Unusual counterparty red flags

  • No economic footprint (no website, no industry trace, opaque business model)
  • Located in high-risk jurisdictions or secrecy havens
  • Previously associated with adverse media, STRs, or sanctions
  • Use of naming conventions that suggest obfuscation (e.g., alphanumeric strings, use of proxies or incorporation agents)

Individually, these elements may raise suspicion. Together, they signal orchestration—an intentional attempt to mask origins, destinations, and beneficiaries of illicit funds.

Regulatory insight: what AMLR expects

Under the EU Anti-Money Laundering Regulation (Regulation (EU) 2024/1624), institutions are required to:

  • Risk Assessment (Article 9): Carry out business-wide risk assessments to understand their exposure to money laundering and terrorist financing risks.
  • Internal Controls (Article 10): Establish and maintain adequate, risk-based policies, controls, and procedures, including transaction monitoring systems that allow for detection of anomalies and suspicious behavior.
  • Group-wide Alignment (Article 16): Implement group-level policies and procedures to ensure the effective application of these rules across all subsidiaries and branches.

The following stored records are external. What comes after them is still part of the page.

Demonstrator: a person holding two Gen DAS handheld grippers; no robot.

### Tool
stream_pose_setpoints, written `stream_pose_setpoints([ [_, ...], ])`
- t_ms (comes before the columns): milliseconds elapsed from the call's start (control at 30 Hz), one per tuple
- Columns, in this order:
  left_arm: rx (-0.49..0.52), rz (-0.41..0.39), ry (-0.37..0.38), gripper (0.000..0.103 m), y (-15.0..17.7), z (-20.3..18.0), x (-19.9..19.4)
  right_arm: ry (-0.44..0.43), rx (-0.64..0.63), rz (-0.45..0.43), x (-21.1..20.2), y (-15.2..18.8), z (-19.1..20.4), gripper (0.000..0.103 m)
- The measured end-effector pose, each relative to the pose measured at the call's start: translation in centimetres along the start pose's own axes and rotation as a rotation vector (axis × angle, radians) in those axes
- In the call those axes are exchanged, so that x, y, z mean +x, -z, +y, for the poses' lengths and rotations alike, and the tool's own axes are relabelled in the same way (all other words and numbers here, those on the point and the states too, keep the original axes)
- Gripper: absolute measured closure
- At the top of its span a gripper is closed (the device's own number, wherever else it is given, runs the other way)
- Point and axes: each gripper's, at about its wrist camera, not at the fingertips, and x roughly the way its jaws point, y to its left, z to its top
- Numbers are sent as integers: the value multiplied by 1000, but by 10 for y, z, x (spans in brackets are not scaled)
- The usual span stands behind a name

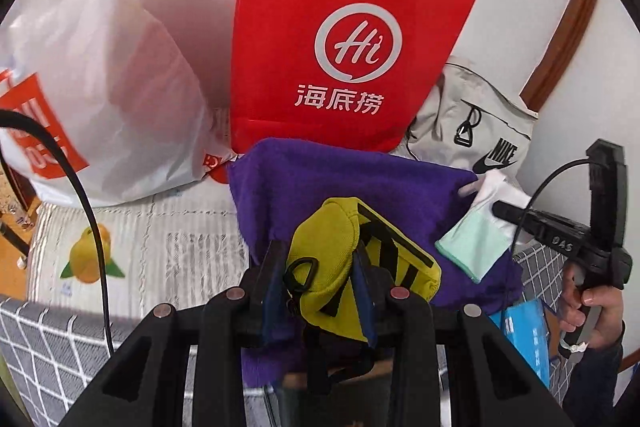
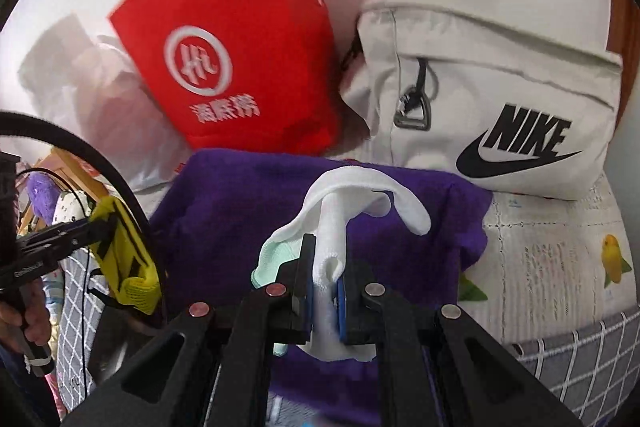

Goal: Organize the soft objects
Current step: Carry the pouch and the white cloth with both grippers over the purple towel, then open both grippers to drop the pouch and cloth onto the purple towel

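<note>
In the left wrist view my left gripper [image 1: 320, 261] is shut on a yellow pouch [image 1: 332, 251] with black stripes, held over a purple cloth [image 1: 320, 179] spread on the bed. At the right of that view, my right gripper [image 1: 502, 207] pinches a white and mint sock [image 1: 476, 239]. In the right wrist view my right gripper [image 2: 326, 271] is shut on the same sock [image 2: 344, 195], whose white end flops forward over the purple cloth [image 2: 240, 207]. To the left, my left gripper [image 2: 102, 227] carries the yellow pouch [image 2: 120, 259].
A red paper bag [image 1: 352, 27] stands against the wall behind the cloth, with a white plastic bag [image 1: 100, 67] to its left and a grey Nike bag [image 1: 472, 131] to its right. The bed sheet [image 1: 160, 247] has fruit prints. A grid-patterned cover [image 1: 40, 347] runs along the near edge.
</note>
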Motion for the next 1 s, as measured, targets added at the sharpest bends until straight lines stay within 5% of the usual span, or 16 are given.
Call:
stream_pose_setpoints([
  [367, 25, 29, -11, 72, -23, -9, 42, 82, -2, 130, 47, 1, -23, 91],
  [433, 20, 45, -8, 72, -28, -10, 52, 94, -16, 122, 44, 4, -21, 87],
  [567, 13, 62, -11, 72, -37, -9, 70, 80, -2, 118, 34, 9, -23, 57],
  [800, -28, 92, -39, 72, -46, 1, 93, 135, -81, 52, 5, 14, -12, 57],
  [1000, -24, 124, -53, 72, -49, 2, 107, 75, -35, -1, -18, 15, -13, 55],
])
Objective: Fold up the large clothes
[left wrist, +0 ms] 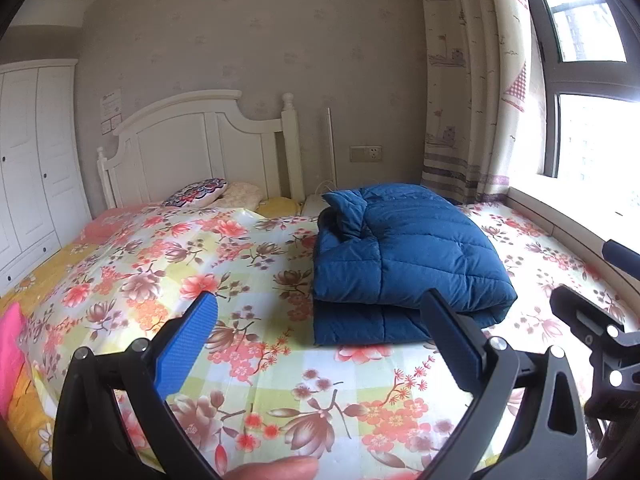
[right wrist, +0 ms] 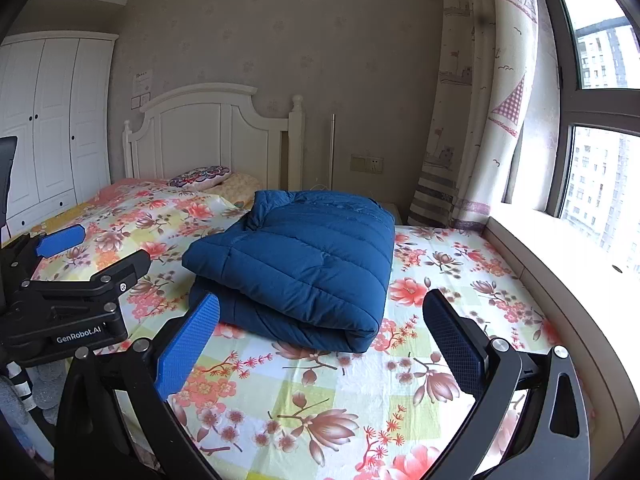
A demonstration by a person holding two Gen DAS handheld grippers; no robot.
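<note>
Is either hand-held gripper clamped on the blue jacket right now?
No: the folded blue jacket lies free on the bed, and both hand-held grippers stand open, short of it.

The jacket point(left wrist: 404, 256) is blue quilted cloth, puffy, with a soft low sheen along its stitched channels. The sheet point(left wrist: 256, 364) beneath it is thin printed cloth, matt, lightly creased. The left gripper point(left wrist: 324, 344) and right gripper point(right wrist: 328, 346) have matt black frames that look like plastic, with shiny metal screw heads; their pads point(right wrist: 188, 348) are blue with a fine rough grid texture. The headboard point(right wrist: 208, 136) and wardrobe point(right wrist: 52, 120) look like white painted wood, smooth with a satin finish. The curtain point(right wrist: 480, 112) is matt printed cloth. The wall point(left wrist: 256, 40) looks papered, matt, faintly patterned.
</note>
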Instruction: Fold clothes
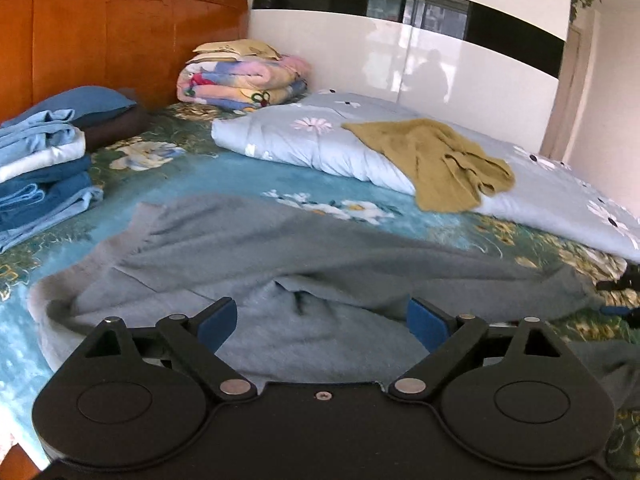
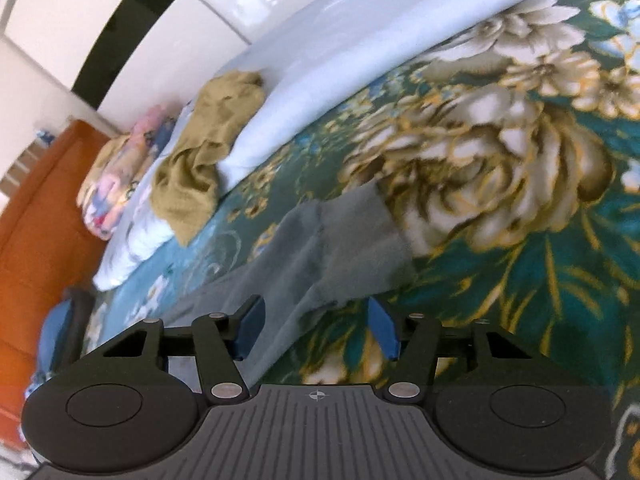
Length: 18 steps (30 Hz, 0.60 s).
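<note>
A grey-blue sweater [image 1: 248,264] lies spread and rumpled on the floral bedspread [image 1: 224,176]. My left gripper [image 1: 322,320] is open just above its bunched middle, holding nothing. In the right wrist view a sleeve of the same sweater [image 2: 340,248] stretches away, its cuff resting on the bedspread [image 2: 520,264]. My right gripper [image 2: 316,326] is open with the sleeve lying between its blue pads [image 2: 382,330]. An olive garment [image 1: 436,160] lies crumpled on a light blue quilt [image 1: 304,140]; it also shows in the right wrist view [image 2: 204,148].
A stack of folded blue and white clothes [image 1: 40,172] sits at the left of the bed. A folded multicoloured blanket [image 1: 244,76] and pillow stand by the wooden headboard [image 1: 100,40]. A glossy white wardrobe [image 1: 420,60] lines the far side.
</note>
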Available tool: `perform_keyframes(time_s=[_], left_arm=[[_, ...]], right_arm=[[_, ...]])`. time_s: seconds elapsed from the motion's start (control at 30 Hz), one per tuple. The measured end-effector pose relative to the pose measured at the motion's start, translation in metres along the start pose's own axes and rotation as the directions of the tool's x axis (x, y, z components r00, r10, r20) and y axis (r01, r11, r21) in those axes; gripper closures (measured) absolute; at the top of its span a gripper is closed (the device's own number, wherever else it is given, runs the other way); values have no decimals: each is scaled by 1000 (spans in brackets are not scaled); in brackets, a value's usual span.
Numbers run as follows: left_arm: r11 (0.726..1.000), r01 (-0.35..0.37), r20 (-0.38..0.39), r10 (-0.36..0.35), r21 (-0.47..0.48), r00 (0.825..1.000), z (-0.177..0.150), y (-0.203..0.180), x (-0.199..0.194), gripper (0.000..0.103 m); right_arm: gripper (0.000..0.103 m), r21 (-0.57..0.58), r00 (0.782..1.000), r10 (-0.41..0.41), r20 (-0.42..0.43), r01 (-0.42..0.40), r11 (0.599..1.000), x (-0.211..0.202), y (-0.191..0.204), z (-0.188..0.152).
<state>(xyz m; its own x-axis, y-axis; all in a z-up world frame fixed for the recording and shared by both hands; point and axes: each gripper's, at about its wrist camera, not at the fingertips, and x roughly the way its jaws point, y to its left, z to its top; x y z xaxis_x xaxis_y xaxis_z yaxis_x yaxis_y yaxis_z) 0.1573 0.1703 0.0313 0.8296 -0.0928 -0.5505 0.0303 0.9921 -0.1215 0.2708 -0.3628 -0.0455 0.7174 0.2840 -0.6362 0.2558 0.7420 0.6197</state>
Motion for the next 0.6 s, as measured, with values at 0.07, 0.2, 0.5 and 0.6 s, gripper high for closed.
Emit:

These expectations align with FATF Recommendations 10, 11, and 20, which emphasize customer due diligence, retention of records, and the obligation to report suspicious transactions.

Final thought: fast + foreign = focus

Speed alone isn’t proof of laundering. But when rapid transactions intersect with opaque, high-risk counterparties, the signal becomes clear.

  • Velocity shows urgency.
  • Counterparty anomalies show intent.

Together, they form a signature pattern of layering or laundering, often linked to predicate offenses such as fraud, corruption, or sanctions evasion.

As Ella said while filing the STR, “The faster the money moves, the faster you need to ask why.”